1. Although not cited by the parties, we note that the Fort Worth Court of Appeals has reached the same conclusion as the Corpus Christi Court of Appeals in Leo. See Poteet v. Sullivan, 218 S.W.3d 780, 787 (Tex.App.—Fort Worth 2007, pet. denied) (“The moving party is not required to put forth evidence to meet its summary judgment burden for a claim of qualified immunity; rather, it is sufficient that the movant in good faith pleads that it is entitled to immunity․ Once the movant asserts this affirmative defense, the burden shifts to the plaintiff to rebut it.”).
2. Although Leo suggests that simply pleading good faith is sufficient to meet that element of the defense, 285 S.W.3d at 480, other Texas courts considering motions for traditional summary judgment on qualified immunity have examined whether the movant offered evidence of good faith (that is, objective legal reasonableness) and whether the non-movant controverted that evidence. E.g., City of San Antonio v. Hernandez, 53 S.W.3d 404, 408–09 (Tex.App.—San Antonio 2001, pet. denied); Wallace v. Moberly, 947 S.W.2d 273, 278 (Tex.App.—Fort Worth 1997, no writ); Robinett v. Carlisle, 928 S.W.2d 623, 625–27 (Tex.App.—Fort Worth 1996, writ denied); cf. Telthorster v. Tennell, 92 S.W.3d 457, 465–66 (Tex.2002) (concluding officer's summary-judgment proof conclusively established element of good faith in support of analogous defense of official immunity); Tex. Dep't of Pub. Safety v. Rodriguez, 344 S.W.3d 483, 488, 490 (Tex.App.—Houston [1st Dist.] 2011, no pet.) (explaining that only if defendant conclusively establishes good-faith element of official immunity does burden shift to plaintiff to come forward with controverting evidence that no reasonable official under similar circumstances could have believed conduct was justified). As we have explained, the inquiry regarding the element of good faith (or legal reasonableness) for qualified immunity is an objective one that includes both factual and legal dimensions. Nagel, 349 S.W.3d at 778, 782.
3. We note that employment discrimination is another area of law in which federal courts have adopted a burden-shifting framework. Texas courts have reconciled that framework with our summary judgment procedure by requiring an employer moving for traditional summary judgment to establish as a matter of law a legitimate, nondiscriminatory reason for its adverse employment action, at which point the burden shifts to the employee to raise a fact issue regarding whether the employer's reason was a pretext for discrimination.
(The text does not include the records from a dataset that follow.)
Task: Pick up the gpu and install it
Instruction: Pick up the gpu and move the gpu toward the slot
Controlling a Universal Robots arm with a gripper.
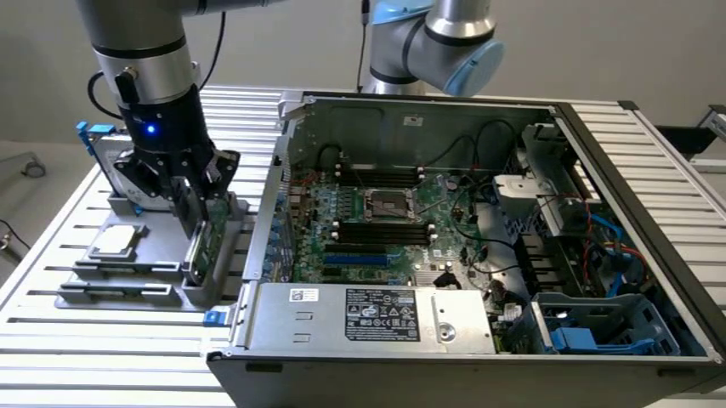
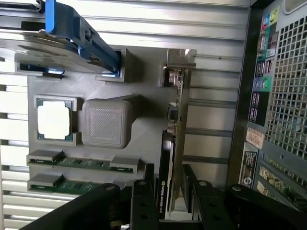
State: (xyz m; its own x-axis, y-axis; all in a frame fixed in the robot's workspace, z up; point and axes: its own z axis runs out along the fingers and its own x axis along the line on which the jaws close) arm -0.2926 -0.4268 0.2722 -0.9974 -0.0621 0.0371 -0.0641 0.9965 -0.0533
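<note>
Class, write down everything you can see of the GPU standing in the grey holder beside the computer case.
The gpu is a thin rectangular card, standing on its long edge in a slot of the grey holder. Its green circuit-board face turns toward the computer case, and a black cover backs it. A silver metal bracket caps one end. The claw is down over the opposite end. Whether it grips cannot be told.

Exterior view: high, oblique, far. Wrist view: close, straight down. Shared: parts tray (image 1: pixel 159 246).
</note>
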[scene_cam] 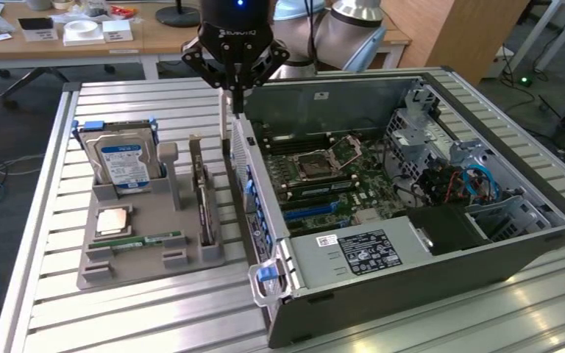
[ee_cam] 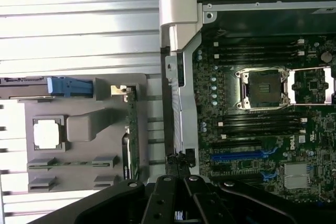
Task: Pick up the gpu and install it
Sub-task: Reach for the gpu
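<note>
The gpu (scene_cam: 204, 206) is a thin dark card standing on edge in the slot on the case side of the grey parts tray (scene_cam: 130, 266). In the wrist view the gpu (ee_cam: 131, 129) shows as a narrow greenish-brown edge along the rim of the tray (ee_cam: 89, 121). My black gripper (scene_cam: 229, 94) hangs above the gap between the tray and the open computer case (scene_cam: 381, 254), near the case's back corner. Its fingers are shut and nothing shows between them. In the wrist view the gripper (ee_cam: 178, 160) sits over the case wall, beside the card and apart from it.
The tray also carries a silver hard drive with a blue label (scene_cam: 123, 162), a CPU (scene_cam: 114, 219) and a RAM stick (scene_cam: 150, 240). Inside the case lies the motherboard (scene_cam: 322, 176) with blue slots (ee_cam: 239, 156) and a CPU socket (ee_cam: 262, 87). Everything rests on a slatted metal table (scene_cam: 145, 316).
</note>
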Action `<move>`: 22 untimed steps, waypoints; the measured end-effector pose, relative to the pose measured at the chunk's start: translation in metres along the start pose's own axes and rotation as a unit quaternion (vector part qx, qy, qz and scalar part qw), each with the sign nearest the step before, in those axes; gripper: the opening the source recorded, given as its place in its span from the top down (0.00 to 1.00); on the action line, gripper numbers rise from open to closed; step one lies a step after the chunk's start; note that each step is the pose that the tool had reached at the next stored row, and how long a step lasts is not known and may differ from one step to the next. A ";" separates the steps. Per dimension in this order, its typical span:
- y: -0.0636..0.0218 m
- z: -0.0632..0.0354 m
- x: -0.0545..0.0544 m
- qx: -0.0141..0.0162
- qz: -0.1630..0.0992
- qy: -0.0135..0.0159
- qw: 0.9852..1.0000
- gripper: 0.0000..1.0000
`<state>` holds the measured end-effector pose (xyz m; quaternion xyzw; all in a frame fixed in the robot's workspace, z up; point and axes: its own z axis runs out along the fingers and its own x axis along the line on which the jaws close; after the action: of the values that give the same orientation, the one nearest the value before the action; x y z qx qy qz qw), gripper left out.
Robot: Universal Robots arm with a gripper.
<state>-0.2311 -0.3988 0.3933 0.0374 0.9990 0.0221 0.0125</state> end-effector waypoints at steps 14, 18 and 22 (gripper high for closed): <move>-0.0017 -0.0006 0.023 0.000 0.000 0.000 1.000 0.89; -0.0022 -0.0008 0.029 0.000 0.000 0.000 1.000 0.89; -0.0027 -0.0009 0.036 0.000 0.000 0.000 1.000 0.89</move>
<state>-0.2670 -0.3988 0.3933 0.0374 0.9990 0.0221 0.0129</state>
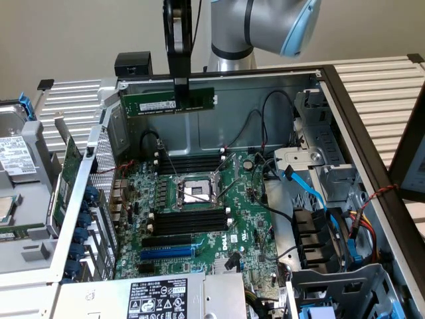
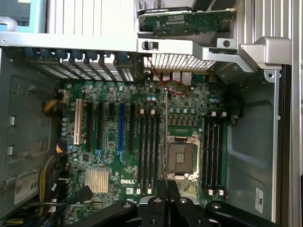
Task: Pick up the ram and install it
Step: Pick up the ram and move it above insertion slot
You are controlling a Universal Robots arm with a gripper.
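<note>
Gripper: pinching the ram by its top edge.
Ram: level, held high over the motherboard.
Memory slots: black, flanking the processor socket.

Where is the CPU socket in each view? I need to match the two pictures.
Exterior view: CPU socket mid-motherboard, between two banks of black memory slots, below the ram held by the gripper.
Wrist view: CPU socket between the same memory slots, near the gripper.
Shared landmark: the blue expansion slot.
</note>
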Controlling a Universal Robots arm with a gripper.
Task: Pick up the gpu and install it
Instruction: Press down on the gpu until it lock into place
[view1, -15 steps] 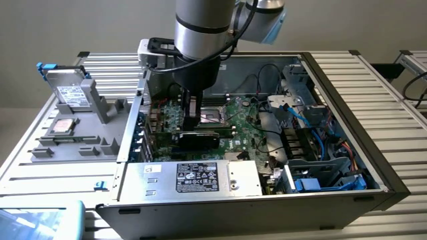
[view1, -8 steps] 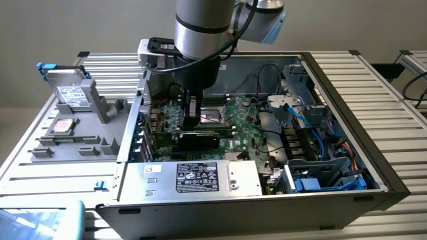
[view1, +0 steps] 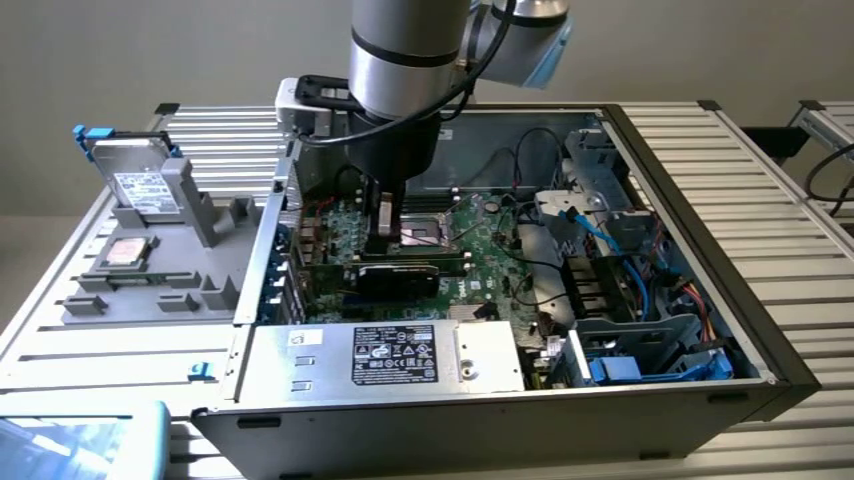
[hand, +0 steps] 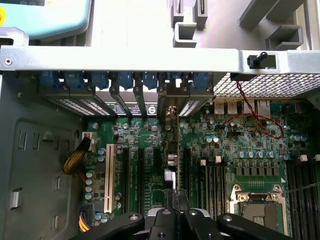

M.D. Anderson Hosp. & Tumor Inst. v. Willrich, 28 S.W.3d 22, 24 (Tex.2000); Niu v. Revcor Molded Prods. Co., 206 S.W.3d 723, 728 (Tex.App.—Fort Worth 2006, no pet.). Given this burden, the employer cannot obtain a no-evidence summary judgment on the ground that there is no evidence it did not have a legitimate, nondiscriminatory reason for its action. Hernandez v. Gray Wolf Drilling, L.P., 350 S.W.3d 281, 285–86 (Tex.App.—San Antonio 2011, no pet.).